Numerous studies have found that regular computer use can be problematic: A 2016 study published in the journal Annals of Occupational and Environmental Medicine found that “A high proportion of computer use at work may be associated with depressive and anxiety disorder.” In addition, a 2017 article in Scientific American reported that “new research by scientists at Michigan State University suggests that laptops do not enhance classroom learning, and in fact students would be better off leaving their laptops in the dorm during class.”

It stands to reason, then, that if computer use can be problematic at work and school, it can act as the same deterrent toward productivity and education in treatment – two essential components, given that the therapeutic process involves more than mere abstinence.

Most traditional residential inpatient programs for drug and alcohol treatment last roughly 30 days, give or take, which isn’t a whole lot of time to deal with months or even years of substance abuse and all of the accompanying trappings that have contributed to it. As a result, counselors, therapists, medical staff and others who are part of this process need your undivided attention in order to give you as much information, education and therapy as they can in a relatively short span of time – which means limiting the distractions that may occur if you have your laptop in treatment. (Or your cell phone – many treatment programs don’t let you use your phone, either.)

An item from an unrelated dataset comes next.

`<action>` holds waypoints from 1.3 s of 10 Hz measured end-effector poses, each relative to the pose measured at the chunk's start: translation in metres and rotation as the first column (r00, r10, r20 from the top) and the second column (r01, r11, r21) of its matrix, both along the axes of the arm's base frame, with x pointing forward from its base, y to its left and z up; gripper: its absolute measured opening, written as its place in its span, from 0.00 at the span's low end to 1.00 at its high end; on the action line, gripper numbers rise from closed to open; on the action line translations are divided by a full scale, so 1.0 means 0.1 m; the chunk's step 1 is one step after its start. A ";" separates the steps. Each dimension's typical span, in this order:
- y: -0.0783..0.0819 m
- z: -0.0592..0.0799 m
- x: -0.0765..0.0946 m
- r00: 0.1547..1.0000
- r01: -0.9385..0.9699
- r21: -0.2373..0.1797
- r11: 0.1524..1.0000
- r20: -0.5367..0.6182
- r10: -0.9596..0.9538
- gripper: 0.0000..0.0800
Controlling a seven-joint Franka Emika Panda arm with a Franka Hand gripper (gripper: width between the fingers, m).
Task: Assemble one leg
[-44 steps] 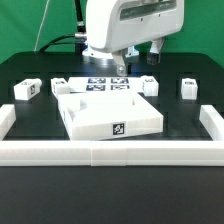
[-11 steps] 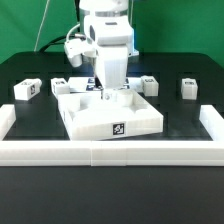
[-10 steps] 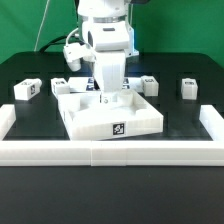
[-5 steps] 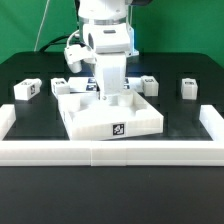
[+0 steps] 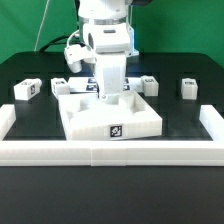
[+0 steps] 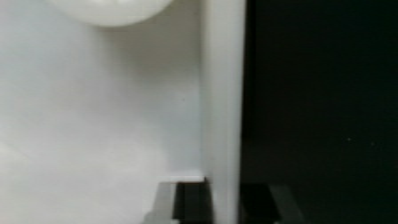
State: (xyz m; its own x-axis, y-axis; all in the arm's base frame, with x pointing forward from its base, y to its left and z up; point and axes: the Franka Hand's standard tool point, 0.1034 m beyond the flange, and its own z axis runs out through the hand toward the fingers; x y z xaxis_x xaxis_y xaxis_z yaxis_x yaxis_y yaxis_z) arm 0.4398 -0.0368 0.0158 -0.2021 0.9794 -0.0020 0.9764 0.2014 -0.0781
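The large flat white panel lies in the middle of the black table. My gripper is down at its far edge. In the wrist view the panel's thin edge runs between my two dark fingertips, and the gripper looks shut on it. Four small white legs with tags lie loose: two on the exterior view's left and two on its right. None is held.
A white rail runs along the table's front and up both sides. The marker board lies behind the panel, mostly hidden by the arm.
The arm came down from above onto the panel's far edge. In the last half second the panel has shifted slightly toward the front rail.
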 end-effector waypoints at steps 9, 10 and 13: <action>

That’s not to say that accommodations can’t be made. In many instances, the rules are set in place to help the treatment process be as effective as possible, but they aren’t meant to be punitive. And in certain circumstances, staff members understand that you need access to your email or to the internet in order to take care of personal business that can’t wait 30 days – paying bills, for example. Still other individuals have job or school responsibilities, or even legal obligations, that require them to monitor their email, and in those cases, exceptions can be made on a limited basis.

Many facilities have computers that can be used by the community, and while they’re limited as to what specific websites can be accessed, you may be allowed to access the internet with staff oversight. In addition, some treatment facilities will allow you to bring your laptop and secure it in a storage locker that’s accessible only by staff and yourself, and you may be granted permission to access it periodically – again, under staff supervision – to take care of personal, vocational or legal responsibilities that can’t wait until you complete inpatient treatment.

However, if you’re wondering, “Can you keep your laptop while in rehab?,” the answer is usually no. You can bring it, and you can access it under limited conditions if absolutely necessary, but the focus in treatment is on you, the problems associated with your drug and alcohol use and the therapy you need to overcome them.